O poder de influenciar a vida dos outros, de decidir destinos, de assumir compromissos, a oferecer o bem comum a todos? O poder de assinar montes de decretos, de balanços, de leis, nomeações, exonerações, facas no pescoço, cordas para enforcar e para quem gosta de risco, de bolsa de valores, é uma ótima oportunidade.

Deus!

É muito. É muita ousadia. Mas, deixemos de lado tudo isto, eu digo sempre, que todo cidadão, algum dia, poderia experimentar, os desafios de uma campanha política. Só para sentir de perto, os imensos confrontos, o gosto amargo, ora doce, ora salgado, que se encontra a cada esquina.
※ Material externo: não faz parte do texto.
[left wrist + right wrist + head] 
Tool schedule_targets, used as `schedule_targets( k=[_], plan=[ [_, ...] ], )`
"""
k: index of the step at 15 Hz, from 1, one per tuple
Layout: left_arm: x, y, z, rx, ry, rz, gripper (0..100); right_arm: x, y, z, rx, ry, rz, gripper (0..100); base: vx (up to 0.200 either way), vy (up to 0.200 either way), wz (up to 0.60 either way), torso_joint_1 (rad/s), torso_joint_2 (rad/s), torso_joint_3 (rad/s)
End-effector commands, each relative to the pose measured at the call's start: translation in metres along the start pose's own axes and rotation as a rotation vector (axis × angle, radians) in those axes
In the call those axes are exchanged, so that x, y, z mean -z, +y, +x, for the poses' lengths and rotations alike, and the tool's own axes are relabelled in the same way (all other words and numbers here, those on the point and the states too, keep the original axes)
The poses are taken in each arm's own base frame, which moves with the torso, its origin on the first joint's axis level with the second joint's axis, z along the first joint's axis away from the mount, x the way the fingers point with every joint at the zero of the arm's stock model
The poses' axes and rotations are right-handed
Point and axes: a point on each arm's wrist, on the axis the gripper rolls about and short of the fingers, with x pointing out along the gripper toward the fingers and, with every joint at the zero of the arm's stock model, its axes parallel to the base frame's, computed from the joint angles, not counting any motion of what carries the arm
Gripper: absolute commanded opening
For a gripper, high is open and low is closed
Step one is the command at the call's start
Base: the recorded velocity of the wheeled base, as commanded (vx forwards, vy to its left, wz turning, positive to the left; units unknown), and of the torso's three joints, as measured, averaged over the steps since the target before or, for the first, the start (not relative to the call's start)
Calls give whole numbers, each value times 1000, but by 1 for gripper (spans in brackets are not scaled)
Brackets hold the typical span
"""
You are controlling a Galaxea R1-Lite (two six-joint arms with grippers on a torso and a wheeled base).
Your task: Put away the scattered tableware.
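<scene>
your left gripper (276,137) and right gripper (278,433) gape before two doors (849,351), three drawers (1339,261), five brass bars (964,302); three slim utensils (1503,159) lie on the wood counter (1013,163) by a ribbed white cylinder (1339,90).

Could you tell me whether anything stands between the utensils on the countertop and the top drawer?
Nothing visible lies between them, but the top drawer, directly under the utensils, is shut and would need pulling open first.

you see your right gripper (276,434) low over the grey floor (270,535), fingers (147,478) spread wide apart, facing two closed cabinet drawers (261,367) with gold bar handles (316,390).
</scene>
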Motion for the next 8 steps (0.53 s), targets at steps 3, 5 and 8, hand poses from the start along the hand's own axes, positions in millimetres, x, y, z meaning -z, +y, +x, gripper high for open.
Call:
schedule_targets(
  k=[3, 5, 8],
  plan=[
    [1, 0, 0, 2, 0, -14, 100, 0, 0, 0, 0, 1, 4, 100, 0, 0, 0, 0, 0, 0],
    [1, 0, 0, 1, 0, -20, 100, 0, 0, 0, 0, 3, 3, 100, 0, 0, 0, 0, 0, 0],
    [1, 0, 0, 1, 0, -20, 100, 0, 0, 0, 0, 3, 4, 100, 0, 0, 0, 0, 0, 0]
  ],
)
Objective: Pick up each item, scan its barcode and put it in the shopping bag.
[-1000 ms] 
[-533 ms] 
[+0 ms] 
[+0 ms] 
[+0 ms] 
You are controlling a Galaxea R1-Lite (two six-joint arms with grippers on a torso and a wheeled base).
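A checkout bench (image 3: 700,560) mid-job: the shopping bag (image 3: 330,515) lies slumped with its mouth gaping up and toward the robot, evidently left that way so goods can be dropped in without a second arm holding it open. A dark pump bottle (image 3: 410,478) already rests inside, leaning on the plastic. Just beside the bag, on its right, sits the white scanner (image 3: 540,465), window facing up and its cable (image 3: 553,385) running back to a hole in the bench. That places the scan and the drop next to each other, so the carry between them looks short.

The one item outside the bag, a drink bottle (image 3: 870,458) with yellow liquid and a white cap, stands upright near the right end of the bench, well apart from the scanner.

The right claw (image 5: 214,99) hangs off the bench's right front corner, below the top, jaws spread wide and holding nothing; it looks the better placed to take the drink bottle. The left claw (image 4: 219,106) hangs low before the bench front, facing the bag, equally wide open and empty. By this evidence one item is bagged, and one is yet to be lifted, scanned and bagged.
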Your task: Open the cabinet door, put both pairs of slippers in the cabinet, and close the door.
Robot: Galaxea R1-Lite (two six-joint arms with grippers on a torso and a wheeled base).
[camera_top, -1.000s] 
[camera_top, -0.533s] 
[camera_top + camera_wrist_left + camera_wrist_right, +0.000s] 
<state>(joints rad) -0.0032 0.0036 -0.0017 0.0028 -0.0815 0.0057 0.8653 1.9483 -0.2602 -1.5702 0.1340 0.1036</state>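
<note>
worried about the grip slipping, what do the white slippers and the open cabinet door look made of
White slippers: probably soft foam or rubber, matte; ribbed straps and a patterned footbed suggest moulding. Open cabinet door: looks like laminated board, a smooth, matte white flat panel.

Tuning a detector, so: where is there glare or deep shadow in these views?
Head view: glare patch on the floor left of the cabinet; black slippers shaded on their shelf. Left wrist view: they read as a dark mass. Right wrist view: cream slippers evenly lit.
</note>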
Os desejos, as esperanças, o que ganhará com a eleição de alguém, porque o cidadão precisa ganhar alguma coisa do seu candidato. Pode ser o dito cujo do “bem comum”. Mas, ninguém quer o bem comum, o eleitor espera o benefício particular, que pode ser a sua rua asfaltada, a água dentro de casa, o remédio que lhe falta, um emprego, estas coisas que se precisa.

A campanha é uma guerra deflagrada, apenas, não se usa revólver, míssil ou bomba atômica, mas, se detona, explode, revira e mexe com os intestinos uns dos outros. Ainda bem que tudo isto passa rapidamente. Admiro a campanha eleitoral americana, é uma prova de heroísmo, de resistência admirável, tanto tempo, tanta luta, para se ter na mão o direito de controlar o mundo.

O poder. A glória.

Eu confesso, que ainda não encontrei a Glória, a não ser as tantas Glórias que conheço, mas, a glória, gloriosa de assumir um cargo público eletivo, ainda, não tive o prazer de conhecê-la de corpo presente. Não deixa de ser honroso ser eleito. Eu sempre digo, passando por cima de todos os infortúnios de uma campanha, que ninguém ganha e ninguém perde uma disputa política, porque ela traz  também algumas vantagens pessoais, uma delas é se tornar conhecido, é o marketing pessoal que se coloca nas ruas, o reconhecimento do povo quando você aparece. Estas ilusões.

A campanha, por este lado, é um investimento publicitário em sua própria pessoa. Afora isto recomendo, que ninguém se sacrifique financeiramente pela campanha, nem perca o juízo com dívidas e agiotas, nem venda sua casa de morar, faça a sua campanha exatamente do seu tamanho, onde o braço alcança. E pregue a esperança, a simpatia e os naturais compromissos que devem ser feitos.

Os seus adversários, não são seus adversários, são amigos da mesma cidade, apenas, dois ou três que se oferecem majestosamente, para dirigirem os nossos destinos coletivos, a promover a nossa cidade, a pensar diferente e fazer as coisas com planos e metas.

Eu já disputei nove eleições e até hoje, não considero ninguém como inimigo. Quando termina a campanha, o que mais desejo é o sucesso de quem ganha e se puder ajudar ajudarei. Sou avesso a fuxico, fofocas, calúnia, ofensas de ordem pessoal. Mais um conselho, nunca ofenda a honra e a família do seu adversário.

Caso esteja num comício, inflamado discurso, não perca o controle das palavras. Porque as palavras são as balas, quando saem, não retornam mais. E se por acaso, o seu adversário, tiver lá embaixo, no meio do povo, o seu discurso não lhe iniba de cumprimentá-lo e até mesmo abraçá-lo.

É assim, que vejo uma campanha eleitoral. É dura. É espinhosa. É difícil. Mesmo assim, para quem gosta de sofrer e desejar o reino dos céus, é uma boa oportunidade.